Would you write out all of the data exactly as it appears below?

____________________

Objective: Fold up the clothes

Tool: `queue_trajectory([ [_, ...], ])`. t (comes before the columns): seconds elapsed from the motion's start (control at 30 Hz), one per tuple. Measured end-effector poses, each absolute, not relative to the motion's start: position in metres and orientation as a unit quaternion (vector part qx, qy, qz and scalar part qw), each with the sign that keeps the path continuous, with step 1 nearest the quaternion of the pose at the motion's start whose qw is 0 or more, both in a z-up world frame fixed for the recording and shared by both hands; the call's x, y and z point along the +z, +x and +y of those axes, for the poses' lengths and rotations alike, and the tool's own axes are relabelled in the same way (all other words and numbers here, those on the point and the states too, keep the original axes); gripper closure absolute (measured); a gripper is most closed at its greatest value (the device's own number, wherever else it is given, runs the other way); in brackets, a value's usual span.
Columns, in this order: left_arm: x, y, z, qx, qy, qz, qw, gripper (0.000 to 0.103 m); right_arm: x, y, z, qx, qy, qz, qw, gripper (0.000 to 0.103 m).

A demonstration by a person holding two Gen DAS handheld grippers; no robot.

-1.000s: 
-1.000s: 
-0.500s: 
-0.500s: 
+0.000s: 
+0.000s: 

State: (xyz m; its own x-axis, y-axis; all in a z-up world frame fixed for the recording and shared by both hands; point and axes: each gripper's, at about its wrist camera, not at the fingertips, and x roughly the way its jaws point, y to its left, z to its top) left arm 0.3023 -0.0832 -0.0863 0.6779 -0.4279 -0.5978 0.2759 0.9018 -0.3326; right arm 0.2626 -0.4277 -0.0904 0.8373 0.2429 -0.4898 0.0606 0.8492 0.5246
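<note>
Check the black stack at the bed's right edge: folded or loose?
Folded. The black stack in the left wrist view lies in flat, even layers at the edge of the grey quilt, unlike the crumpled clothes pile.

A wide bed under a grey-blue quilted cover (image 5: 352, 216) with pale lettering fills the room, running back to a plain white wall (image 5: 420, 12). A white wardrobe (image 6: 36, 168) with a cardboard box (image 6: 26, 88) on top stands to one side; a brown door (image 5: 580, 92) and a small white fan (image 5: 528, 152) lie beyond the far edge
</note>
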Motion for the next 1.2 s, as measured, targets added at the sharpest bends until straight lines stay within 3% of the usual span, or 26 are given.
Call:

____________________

◆ RESPONSE TO THE EXERCISE:
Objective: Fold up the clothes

Tool: `queue_trajectory([ [_, ...], ])`. t (comes before the columns): seconds elapsed from the motion's start (control at 30 Hz), one per tuple. Measured end-effector poses, each absolute, not relative to the motion's start: position in metres and orientation as a unit quaternion (vector part qx, qy, qz and scalar part qw), each with the sign that keeps the path continuous, with step 1 nearest the quaternion of the pose at the motion's start whose qw is 0 or more, both in a z-up world frame fixed for the recording and shared by both hands; the call's x, y and z point along the +z, +x and +y of those axes, for the poses' lengths and rotations alike, and the tool's own axes are relabelled in the same way (all other words and numbers here, those on the point and the states too, keep the original axes); gripper closure absolute (measured); a gripper is most closed at its greatest value (the device's own number, wherever else it is given, runs the other way); in brackets, a value's usual span.
Columns, in this order: left_arm: x, y, z, qx, qy, qz, qw, gripper (0.000 to 0.103 m); right_arm: x, y, z, qx, qy, qz, qw, gripper (0.000 to 0.103 m).

A demonstration by a person holding two Gen DAS handheld grippers; no robot.

-1.000s: 
-1.000s: 
-0.500s: 
-0.500s: 
+0.000s: 
+0.000s: 

State: (xyz m; its own x-axis, y-axis; all in a z-up world frame fixed for the recording and shared by both hands; point and axes: each gripper's, at about its wrist camera, not at the fingertips, and x roughly the way its jaws point, y to its left, z to its top) left arm 0.3023 -0.0832 -0.0863 0.6779 -0.4279 -0.5978 0.2759 0.9018 -0.3326; right arm 0.2626 -0.4277 -0.0904 0.8373 0.2429 -0.4898 0.0606 0.8492 0.5246
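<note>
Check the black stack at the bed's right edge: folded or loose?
Folded. The black stack in the left wrist view lies in flat, even layers at the edge of the grey quilt, unlike the crumpled clothes pile.

A wide bed under a grey-blue quilted cover (image 5: 352, 216) with pale lettering fills the room, running back to a plain white wall (image 5: 420, 12). A white wardrobe (image 6: 36, 168) with a cardboard box (image 6: 26, 88) on top stands to one side; a brown door (image 5: 580, 92) and a small white fan (image 5: 528, 152) lie beyond the far edge
</note>
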Motion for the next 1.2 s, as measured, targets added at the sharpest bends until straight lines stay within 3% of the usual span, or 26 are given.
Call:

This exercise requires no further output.